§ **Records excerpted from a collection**
*-*-*
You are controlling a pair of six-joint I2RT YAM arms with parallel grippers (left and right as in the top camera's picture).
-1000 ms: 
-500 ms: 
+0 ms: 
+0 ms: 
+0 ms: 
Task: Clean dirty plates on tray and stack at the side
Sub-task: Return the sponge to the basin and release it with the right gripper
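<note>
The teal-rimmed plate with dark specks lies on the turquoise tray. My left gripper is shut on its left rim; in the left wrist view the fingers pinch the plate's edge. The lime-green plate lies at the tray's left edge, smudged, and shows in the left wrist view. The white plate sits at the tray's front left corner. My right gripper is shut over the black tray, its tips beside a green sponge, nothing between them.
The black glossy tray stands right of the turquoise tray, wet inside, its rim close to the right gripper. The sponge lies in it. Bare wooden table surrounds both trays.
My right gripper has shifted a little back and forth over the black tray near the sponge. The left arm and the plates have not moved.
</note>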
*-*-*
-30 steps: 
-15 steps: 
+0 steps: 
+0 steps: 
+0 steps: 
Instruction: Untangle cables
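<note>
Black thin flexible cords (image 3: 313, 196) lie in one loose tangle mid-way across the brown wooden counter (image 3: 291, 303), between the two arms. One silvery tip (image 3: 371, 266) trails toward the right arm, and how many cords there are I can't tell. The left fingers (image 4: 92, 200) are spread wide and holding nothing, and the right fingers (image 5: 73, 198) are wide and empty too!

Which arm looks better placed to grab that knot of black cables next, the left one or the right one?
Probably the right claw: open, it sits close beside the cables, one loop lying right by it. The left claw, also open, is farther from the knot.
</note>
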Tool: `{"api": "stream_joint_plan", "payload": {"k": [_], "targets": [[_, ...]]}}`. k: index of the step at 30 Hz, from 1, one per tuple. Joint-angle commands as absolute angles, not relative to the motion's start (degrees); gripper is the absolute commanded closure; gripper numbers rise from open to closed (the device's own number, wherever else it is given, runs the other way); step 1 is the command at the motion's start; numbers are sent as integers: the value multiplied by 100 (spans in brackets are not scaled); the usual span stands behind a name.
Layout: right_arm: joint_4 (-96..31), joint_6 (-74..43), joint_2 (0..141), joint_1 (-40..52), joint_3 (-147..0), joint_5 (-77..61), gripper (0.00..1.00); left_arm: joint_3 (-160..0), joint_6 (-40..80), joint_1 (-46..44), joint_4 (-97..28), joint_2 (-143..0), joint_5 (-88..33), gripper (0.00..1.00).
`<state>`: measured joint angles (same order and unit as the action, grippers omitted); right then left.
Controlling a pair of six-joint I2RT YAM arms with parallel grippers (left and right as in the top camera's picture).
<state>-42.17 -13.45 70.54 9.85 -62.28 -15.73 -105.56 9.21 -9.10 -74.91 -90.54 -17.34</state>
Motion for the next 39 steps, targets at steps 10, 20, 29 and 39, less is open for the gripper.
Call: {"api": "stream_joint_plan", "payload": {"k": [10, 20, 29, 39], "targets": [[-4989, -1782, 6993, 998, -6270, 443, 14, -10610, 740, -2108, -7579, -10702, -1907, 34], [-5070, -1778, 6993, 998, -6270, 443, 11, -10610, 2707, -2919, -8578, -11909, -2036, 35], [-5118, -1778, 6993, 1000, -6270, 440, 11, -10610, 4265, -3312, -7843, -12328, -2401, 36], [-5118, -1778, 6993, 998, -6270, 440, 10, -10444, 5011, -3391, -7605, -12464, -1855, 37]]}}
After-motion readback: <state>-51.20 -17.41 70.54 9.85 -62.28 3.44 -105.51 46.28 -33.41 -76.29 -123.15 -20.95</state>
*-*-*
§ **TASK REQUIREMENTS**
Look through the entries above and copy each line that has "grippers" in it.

§ **YOUR SOLUTION**
You are controlling a pair of six-joint I2RT YAM arms with parallel grippers (left and right as in the top camera's picture).
`<state>`: measured joint angles (same order and unit as the action, grippers omitted); right then left.
Controlling a pair of six-joint I2RT YAM arms with parallel grippers (left and right as in the top camera's picture).

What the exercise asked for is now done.